─── Source material
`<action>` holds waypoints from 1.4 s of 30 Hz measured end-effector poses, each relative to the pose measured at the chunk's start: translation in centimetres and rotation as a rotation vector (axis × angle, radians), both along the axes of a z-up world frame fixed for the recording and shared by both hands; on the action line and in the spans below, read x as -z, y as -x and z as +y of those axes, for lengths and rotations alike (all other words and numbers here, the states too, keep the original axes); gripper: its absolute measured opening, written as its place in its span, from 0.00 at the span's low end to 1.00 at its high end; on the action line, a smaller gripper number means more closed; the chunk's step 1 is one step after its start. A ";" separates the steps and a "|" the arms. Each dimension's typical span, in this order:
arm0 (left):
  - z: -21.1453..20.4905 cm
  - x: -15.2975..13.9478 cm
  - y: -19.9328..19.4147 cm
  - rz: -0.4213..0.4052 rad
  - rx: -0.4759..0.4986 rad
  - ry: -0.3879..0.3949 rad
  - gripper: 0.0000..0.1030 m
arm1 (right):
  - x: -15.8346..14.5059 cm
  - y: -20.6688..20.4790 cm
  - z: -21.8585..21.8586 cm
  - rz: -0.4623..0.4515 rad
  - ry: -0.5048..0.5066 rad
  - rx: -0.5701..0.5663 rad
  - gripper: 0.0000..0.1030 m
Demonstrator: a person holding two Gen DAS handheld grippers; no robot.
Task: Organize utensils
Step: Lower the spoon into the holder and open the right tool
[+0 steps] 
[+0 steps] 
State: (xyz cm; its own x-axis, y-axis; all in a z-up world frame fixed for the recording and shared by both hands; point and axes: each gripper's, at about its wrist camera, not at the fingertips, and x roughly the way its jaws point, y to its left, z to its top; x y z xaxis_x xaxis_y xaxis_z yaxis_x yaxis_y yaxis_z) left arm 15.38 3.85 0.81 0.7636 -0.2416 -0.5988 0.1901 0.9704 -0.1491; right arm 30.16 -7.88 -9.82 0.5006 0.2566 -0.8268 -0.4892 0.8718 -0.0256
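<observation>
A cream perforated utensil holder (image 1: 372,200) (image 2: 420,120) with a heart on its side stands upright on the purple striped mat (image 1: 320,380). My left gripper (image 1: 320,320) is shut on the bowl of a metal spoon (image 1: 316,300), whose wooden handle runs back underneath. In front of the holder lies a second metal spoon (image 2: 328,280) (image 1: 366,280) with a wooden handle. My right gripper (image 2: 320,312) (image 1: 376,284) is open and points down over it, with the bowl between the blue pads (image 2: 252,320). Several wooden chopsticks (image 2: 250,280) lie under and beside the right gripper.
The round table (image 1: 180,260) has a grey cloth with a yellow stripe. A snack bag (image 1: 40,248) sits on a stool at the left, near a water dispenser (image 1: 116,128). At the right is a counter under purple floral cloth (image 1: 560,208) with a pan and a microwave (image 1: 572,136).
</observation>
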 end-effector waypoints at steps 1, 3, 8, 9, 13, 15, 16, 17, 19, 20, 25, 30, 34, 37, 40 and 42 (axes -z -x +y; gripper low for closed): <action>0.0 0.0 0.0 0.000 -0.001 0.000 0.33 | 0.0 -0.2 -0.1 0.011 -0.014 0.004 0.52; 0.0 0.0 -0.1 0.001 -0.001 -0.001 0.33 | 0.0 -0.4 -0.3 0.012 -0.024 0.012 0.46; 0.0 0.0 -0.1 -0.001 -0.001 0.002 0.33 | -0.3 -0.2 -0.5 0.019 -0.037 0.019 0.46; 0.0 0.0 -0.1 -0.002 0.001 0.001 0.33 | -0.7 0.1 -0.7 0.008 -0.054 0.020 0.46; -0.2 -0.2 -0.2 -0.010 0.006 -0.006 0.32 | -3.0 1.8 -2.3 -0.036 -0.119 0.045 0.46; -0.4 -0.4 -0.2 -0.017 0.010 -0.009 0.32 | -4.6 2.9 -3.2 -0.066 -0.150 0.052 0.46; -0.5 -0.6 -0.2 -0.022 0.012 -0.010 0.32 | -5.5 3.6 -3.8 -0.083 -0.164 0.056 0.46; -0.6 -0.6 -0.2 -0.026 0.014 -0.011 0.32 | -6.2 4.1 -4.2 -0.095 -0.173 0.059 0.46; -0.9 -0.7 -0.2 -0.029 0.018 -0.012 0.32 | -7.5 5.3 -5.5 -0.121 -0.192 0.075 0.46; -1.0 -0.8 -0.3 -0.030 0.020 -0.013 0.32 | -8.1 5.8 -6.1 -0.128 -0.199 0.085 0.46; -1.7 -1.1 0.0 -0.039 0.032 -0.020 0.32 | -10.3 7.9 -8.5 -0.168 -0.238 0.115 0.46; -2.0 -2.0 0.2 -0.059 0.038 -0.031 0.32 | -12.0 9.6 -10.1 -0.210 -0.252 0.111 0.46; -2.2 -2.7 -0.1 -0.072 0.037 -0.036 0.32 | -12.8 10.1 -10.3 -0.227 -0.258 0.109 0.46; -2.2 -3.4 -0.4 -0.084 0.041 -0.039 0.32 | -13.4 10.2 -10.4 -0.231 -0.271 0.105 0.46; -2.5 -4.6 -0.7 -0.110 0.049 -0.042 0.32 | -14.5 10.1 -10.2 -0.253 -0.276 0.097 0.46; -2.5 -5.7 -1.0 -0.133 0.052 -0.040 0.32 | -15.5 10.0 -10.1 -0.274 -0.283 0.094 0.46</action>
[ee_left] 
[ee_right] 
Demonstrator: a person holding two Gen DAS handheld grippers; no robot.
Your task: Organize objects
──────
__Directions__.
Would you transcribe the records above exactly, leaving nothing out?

__Solution for this task__.
`<action>` holds waypoints from 1.4 s of 30 Hz measured end-effector poses, each relative to the pose measured at the chunk's start: translation in centimetres and rotation as a rotation vector (axis × angle, radians), both along the axes of a z-up world frame fixed for the recording and shared by both hands; on the action line and in the spans below, read x as -z, y as -x and z as +y of those axes, for lengths and rotations alike (all other words and numbers here, the states too, keep the original axes); gripper: its absolute measured opening, written as its place in its span, from 0.00 at the span's low end to 1.00 at its high end; on the action line, a smaller gripper number means more closed; the chunk's step 1 is one step after its start. A ";" separates the steps and a "|" the arms. Each dimension's typical span, in this order:
arm0 (left):
  - z: -21.1453..20.4905 cm
  - x: -15.2975..13.9478 cm
  - y: -19.9328..19.4147 cm
  - rz: -0.4213..0.4052 rad
  - rx: -0.4759..0.4986 rad
  - ry: -0.3879..0.3949 rad
  - gripper: 0.0000..0.1030 m
arm1 (right):
  - x: -15.8346..14.5059 cm
  - y: -20.6688..20.4790 cm
  - z: -21.8585..21.8586 cm
  - rz: -0.4623..0.4515 rad
  - ry: -0.5048..0.5066 rad
  - rx: -0.5701..0.5663 rad
  - gripper: 0.0000..0.1030 m
Demonstrator: a person holding two Gen DAS handheld grippers; no robot.
Task: Organize utensils
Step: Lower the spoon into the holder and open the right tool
[+0 steps] 
[+0 steps] 
State: (xyz cm; its own x-axis, y-axis; all in a z-up world frame fixed for the recording and shared by both hands; point and axes: each gripper's, at about its wrist camera, not at the fingertips, and x roughly the way its jaws point, y to its left, z to its top; x y z xaxis_x xaxis_y xaxis_z yaxis_x yaxis_y yaxis_z) left arm 15.38 3.85 0.81 0.7636 -0.2416 -0.5988 0.1901 0.9704 -0.1491; right arm 30.16 -7.88 -9.82 0.5006 0.2566 -0.8268 -0.4892 0.8718 -0.0256
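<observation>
A cream perforated utensil holder (image 1: 372,200) (image 2: 420,120) with a heart on its side stands upright on the purple striped mat (image 1: 320,380). My left gripper (image 1: 320,320) is shut on the bowl of a metal spoon (image 1: 316,300), whose wooden handle runs back underneath. In front of the holder lies a second metal spoon (image 2: 328,280) (image 1: 366,280) with a wooden handle. My right gripper (image 2: 320,312) (image 1: 376,284) is open and points down over it, with the bowl between the blue pads (image 2: 252,320). Several wooden chopsticks (image 2: 250,280) lie under and beside the right gripper.
The round table (image 1: 180,260) has a grey cloth with a yellow stripe. A snack bag (image 1: 40,248) sits on a stool at the left, near a water dispenser (image 1: 116,128). At the right is a counter under purple floral cloth (image 1: 560,208) with a pan and a microwave (image 1: 572,136).
</observation>
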 end-effector waypoints at steps 1, 3, 8, 9, 13, 15, 16, 17, 19, 20, 25, 30, 34, 37, 40 and 42 (axes -z -x +y; gripper low for closed): <action>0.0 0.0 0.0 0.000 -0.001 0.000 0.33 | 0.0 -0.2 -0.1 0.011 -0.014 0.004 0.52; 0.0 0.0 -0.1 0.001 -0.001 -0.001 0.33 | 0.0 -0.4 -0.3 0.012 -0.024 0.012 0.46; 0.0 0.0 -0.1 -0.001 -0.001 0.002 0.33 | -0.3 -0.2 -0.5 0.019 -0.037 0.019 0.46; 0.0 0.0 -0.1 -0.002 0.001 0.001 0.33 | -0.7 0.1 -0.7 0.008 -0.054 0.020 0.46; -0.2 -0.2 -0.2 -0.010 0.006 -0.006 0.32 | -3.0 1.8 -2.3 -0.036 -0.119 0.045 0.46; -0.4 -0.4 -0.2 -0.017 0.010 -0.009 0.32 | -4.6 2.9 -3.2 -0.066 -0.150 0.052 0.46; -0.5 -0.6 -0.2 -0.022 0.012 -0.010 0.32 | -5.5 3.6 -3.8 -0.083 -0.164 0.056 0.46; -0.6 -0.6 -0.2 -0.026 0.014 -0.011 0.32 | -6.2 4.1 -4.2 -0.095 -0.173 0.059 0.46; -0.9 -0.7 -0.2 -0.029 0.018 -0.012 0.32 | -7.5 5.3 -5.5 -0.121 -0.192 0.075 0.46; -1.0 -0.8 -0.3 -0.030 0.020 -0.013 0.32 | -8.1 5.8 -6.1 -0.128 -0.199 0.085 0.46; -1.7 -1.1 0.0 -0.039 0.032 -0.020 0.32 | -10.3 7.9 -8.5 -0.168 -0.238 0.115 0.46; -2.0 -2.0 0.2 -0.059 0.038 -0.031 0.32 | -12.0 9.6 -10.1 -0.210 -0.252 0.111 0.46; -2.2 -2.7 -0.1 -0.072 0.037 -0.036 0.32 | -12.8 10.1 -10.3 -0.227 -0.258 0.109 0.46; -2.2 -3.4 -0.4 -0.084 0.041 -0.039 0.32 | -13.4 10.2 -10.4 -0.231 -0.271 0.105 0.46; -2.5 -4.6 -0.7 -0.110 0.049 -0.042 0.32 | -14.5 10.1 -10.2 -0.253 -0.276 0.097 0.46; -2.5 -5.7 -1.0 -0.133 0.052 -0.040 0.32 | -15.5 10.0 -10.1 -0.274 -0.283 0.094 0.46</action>
[ee_left] 
[ee_right] 
Demonstrator: a person holding two Gen DAS handheld grippers; no robot.
Your task: Organize objects

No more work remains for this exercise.